Hello there. So I had it where I shared this anime character I made. I was able to get some great feedback but from the feedback it does make me wonder on these. Now i use these on substance painter but if these are things I do in blender please let me know. I was told how my character need what I believe i spelled it right anisotropie reflection hair. How do I get that reflection on a character hair.
Next question is adding fresnel for clothing. How do you add fresnel to clothing on a character. Lastly so clothing should have wrinkle or creases and stuff, but I wonder is it ok if it already in it or set it up to be caused in the movement of an animation. Just personal question of mine on a model. Here are pictures of my character to help show what I like to apply to them. So like to see about applying the feedback I got just wouldn't know what direction to go and i know I could search it but sometime you get a million answer from a google search so hard to find out.
Here is my end result. Also I know got to work on hands. Hands aren't easy lol
On the second paragraph: Wrinkles and crease can be modeled or baked into the texture. If you want the wrinkles to smooth out in some cases you then want to setup shape keys for modeled wrinkles(AKA morph targets if you work with other 3D software). For Baked wrinkles you will need an animated texture(2D Morph). As for Fresnel, You don't need to add this if you are using any principle shaders, like the Principle BSDF. If you want to setup your own custom shader for main and Fresnel Colors then use a mix shader node. For the the fac you plug the Fresnel from either a Fresnel node or a layer weight node. From what I've seen most shader artist use the layer weight node.

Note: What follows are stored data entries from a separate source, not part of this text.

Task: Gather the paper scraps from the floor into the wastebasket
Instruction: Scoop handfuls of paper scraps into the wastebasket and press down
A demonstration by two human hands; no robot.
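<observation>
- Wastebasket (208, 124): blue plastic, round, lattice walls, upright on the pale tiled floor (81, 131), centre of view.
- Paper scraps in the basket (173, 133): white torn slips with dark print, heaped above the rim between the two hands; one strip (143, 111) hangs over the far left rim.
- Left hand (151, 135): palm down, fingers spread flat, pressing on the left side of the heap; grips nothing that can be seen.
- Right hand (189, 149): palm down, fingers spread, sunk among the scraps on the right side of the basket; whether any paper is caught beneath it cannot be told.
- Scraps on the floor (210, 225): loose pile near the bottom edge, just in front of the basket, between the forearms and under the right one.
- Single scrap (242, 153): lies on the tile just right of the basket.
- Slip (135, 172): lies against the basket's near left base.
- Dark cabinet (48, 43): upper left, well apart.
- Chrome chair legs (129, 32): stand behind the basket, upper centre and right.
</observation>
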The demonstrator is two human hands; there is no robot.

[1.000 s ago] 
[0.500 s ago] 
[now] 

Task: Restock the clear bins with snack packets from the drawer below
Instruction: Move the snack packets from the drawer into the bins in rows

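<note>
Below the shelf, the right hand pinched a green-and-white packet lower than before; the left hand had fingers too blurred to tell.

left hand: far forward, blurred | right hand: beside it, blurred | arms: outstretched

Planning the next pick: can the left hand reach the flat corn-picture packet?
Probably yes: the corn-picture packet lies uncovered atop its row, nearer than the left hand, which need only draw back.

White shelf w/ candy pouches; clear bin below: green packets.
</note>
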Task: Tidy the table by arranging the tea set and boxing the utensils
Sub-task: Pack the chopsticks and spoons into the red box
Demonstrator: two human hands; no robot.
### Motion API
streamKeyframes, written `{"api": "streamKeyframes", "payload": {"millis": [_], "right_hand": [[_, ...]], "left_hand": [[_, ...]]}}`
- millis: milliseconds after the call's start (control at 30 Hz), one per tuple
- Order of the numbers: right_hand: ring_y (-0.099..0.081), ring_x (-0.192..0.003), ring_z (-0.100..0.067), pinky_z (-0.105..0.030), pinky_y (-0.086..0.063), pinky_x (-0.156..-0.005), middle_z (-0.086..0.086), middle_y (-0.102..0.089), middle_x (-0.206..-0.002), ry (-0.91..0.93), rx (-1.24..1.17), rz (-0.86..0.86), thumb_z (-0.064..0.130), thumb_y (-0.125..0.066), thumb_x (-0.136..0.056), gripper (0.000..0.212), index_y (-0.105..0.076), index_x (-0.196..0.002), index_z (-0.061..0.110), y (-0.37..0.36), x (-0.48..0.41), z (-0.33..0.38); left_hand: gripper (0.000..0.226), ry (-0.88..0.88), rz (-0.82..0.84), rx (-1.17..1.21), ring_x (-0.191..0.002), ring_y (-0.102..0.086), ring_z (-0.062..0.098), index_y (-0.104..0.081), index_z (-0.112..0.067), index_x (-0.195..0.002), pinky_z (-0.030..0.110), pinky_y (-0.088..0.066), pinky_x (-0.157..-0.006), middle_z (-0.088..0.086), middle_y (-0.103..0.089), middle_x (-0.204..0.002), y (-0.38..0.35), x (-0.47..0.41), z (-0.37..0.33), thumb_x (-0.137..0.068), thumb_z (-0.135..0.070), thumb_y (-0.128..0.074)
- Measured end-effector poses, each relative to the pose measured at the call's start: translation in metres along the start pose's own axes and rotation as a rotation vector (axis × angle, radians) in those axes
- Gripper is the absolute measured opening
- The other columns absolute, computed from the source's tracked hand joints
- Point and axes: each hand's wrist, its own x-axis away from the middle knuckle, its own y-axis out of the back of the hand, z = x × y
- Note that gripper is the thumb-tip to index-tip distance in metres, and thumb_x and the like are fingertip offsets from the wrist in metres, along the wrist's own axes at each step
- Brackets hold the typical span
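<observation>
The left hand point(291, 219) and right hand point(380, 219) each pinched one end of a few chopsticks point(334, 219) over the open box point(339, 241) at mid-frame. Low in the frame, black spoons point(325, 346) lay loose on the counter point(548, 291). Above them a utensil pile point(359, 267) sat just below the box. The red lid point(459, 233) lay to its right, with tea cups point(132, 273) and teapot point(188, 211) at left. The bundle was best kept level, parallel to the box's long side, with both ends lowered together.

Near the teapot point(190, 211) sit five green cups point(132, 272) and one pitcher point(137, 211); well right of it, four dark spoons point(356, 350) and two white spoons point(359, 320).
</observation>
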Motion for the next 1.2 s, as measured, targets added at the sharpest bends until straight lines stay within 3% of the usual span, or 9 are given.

Now your first paragraph: My understanding is that anisotropic reflection is for metal. With that said, you can plug an anisotropy texture into the principle BSDF anisotropic input under the Specular sub-panel. If you are using cycles then you would use Principle Hair BSDF node. I'm not sure on this one, but maybe the Roughness. If you're using newer blender with Huang it may be Reflection. Someone more knowledgeable than me will have to answer that or you can just play around and test it.
Well it also depends on what style are you going after. Those things don't have to be on a character model if you don't want them. There's all sorts of looks and feel, stylistic or realistic, it all depends what you ant to create and what you want to leave out, what you want to include, how you judge it looks, how you want it to look, etc, etc. Those realistic real world behaviors are not set in stone, people go for cel shaded, anime-like, realistic put without shadows. So what I'm trying to say is, there's no right or wrong, mainly what works and what feels and looks appealing.
true, the reason i ask is because these are things i like to work on to improve the look i want to go with so it more like i'm asking how do i do those cel shading and anime like or so. that what i'm asking. i know there are no correct way, just like to see what i can do to improve and get the result i want more.